Dataset excerpt:
------------------------
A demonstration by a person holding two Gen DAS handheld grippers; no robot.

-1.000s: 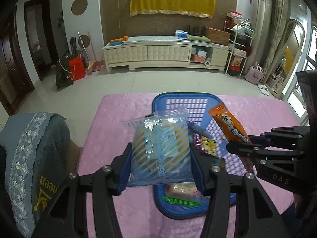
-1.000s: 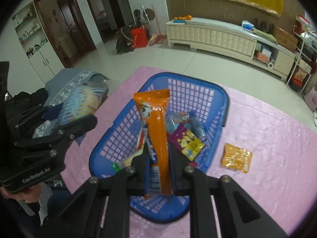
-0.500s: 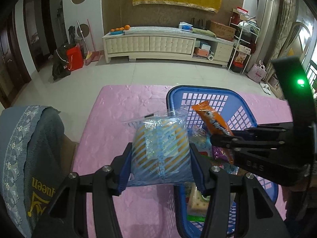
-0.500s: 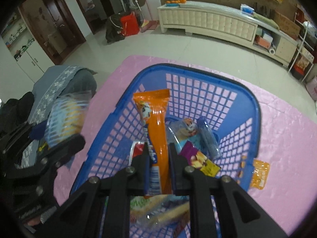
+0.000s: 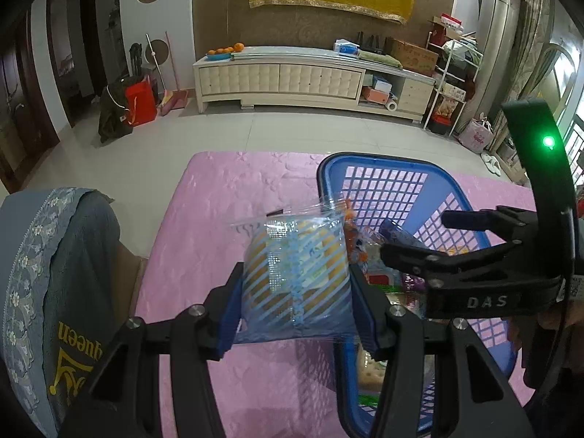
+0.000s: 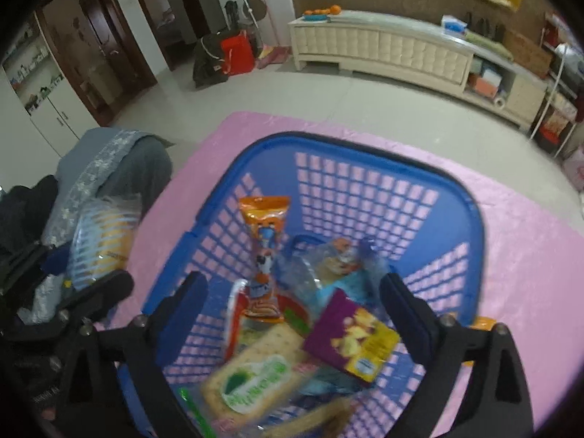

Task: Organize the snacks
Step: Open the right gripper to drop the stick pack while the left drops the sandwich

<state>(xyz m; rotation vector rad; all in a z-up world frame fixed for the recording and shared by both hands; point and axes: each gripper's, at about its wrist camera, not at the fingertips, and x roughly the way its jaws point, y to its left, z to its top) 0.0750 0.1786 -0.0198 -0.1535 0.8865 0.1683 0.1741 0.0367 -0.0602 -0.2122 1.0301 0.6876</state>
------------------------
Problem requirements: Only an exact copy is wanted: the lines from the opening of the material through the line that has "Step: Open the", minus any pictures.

Response:
A demonstration by a person holding two Gen DAS handheld grippers; no robot.

-1.000s: 
-1.000s: 
-0.500s: 
-0.500s: 
+0.000s: 
+0.000s: 

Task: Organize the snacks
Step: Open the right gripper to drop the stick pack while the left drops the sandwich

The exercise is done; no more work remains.